Continuous Connected Patient Care (CCPC), a Pilot Testing a Novel Device for Continuous Vitals Monitoring - Department of Anesthesia at PHC
This study is looking at a new system called "Continuous Connected Patient Care" (CCPC) for people having non-heart surgery. It wants to see how well it works and how easy it is to use. The system includes a special device for monitoring vital signs (like heart rate and breathing), health software, and a home kit. Researchers will test this in two places: while patients are in the hospital's high-acuity unit and after they go home. The main goal is to check if this new way of monitoring is practical and accessible for patients in British Columbia, Canada, to help improve their care after surgery.
At a glance
What is this study about?
Imagine you've had surgery, and even after you leave the hospital, doctors could still keep a close eye on your health from afar. This study, called "Continuous Connected Patient Care" (CCPC), is exploring just that. It's testing a new system designed to continuously monitor important health signals, often called 'vital signs,' both when you're in the hospital and once you're back home.

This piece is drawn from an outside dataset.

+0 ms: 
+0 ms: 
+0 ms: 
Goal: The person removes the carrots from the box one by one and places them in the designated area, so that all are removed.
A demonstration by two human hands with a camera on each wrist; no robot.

The main idea is to see if this new system is easy to use and genuinely helpful for patients who've had surgery that isn't related to their heart. The system combines different pieces of technology, including a monitoring device, health software, and a kit you can use at home. By checking how well it works in different settings, the researchers hope to make patient care after surgery more connected and reassuring.
This is a pilot study, which means it’s an early test to see if the idea is sound before rolling it out more widely. If it proves to be effective and easy for patients to use, it could potentially change how we look after people after surgery, giving doctors more information and patients more peace of mind.
Key takeaways
- Tests a new system for monitoring health after surgery.
- Aims to make care more connected from hospital to home.
- Uses a special device and software to track vital signs.
- Focuses on non-heart surgery patients in British Columbia.
- A 'pilot' study, meaning it's an early test of the system.
Who may be eligible?
To be part of this study, you need to be 19 years old or older and have recently had a non-heart surgery at St. Paul's Hospital that required you to stay overnight. You'd also need to be in the special Surgical High Acuity Unit or being looked after by the Anesthesia team after your surgery.
It's also important that you live in British Columbia, Canada, and your home area has good mobile phone coverage from Bell. This is because the system relies on mobile network to send information.
There are also some reasons why you might not be able to join. For example, if you don't want to, or if you're unable to understand and agree to take part. This also includes if you've recently had strong pain relief or a general anaesthetic. You also need to be able to use the monitoring device at home, or have someone who can help you with it, and be able to fill out questionnaires, either on a device, on paper, or over the phone. If you're planning to go to a nursing home or rehabilitation centre after surgery, or if you're allergic to any parts of the study devices, you wouldn't be able to join.
Could this study suit you?
Answer these quick questions to see if you may be eligible. This is a guide only — the research team makes the final call.
- Are you 19 years old or older?
- Did you have non-heart surgery at St. Paul's Hospital recently, staying overnight?
- Do you live in British Columbia and have Bell mobile coverage?
- Can you or a helper use a monitoring device and fill out questionnaires?
- Are you able to agree to take part in the study?
What does participation involve?
If you decide to take part in this study, you would be using a special monitoring device that keeps track of your vital signs, initially in the hospital and then at home. You'll also need to be able to complete questionnaires, which can be done on a mobile phone, tablet, computer, or even on paper or over the phone. The study doesn't involve visits to a special clinic or taking any new medications. The main focus is on using the monitoring device and sharing your health information. The total duration of your participation would involve the time you're in the hospital after your surgery and then a period at home where you continue to use the monitoring kit and complete the questionnaires.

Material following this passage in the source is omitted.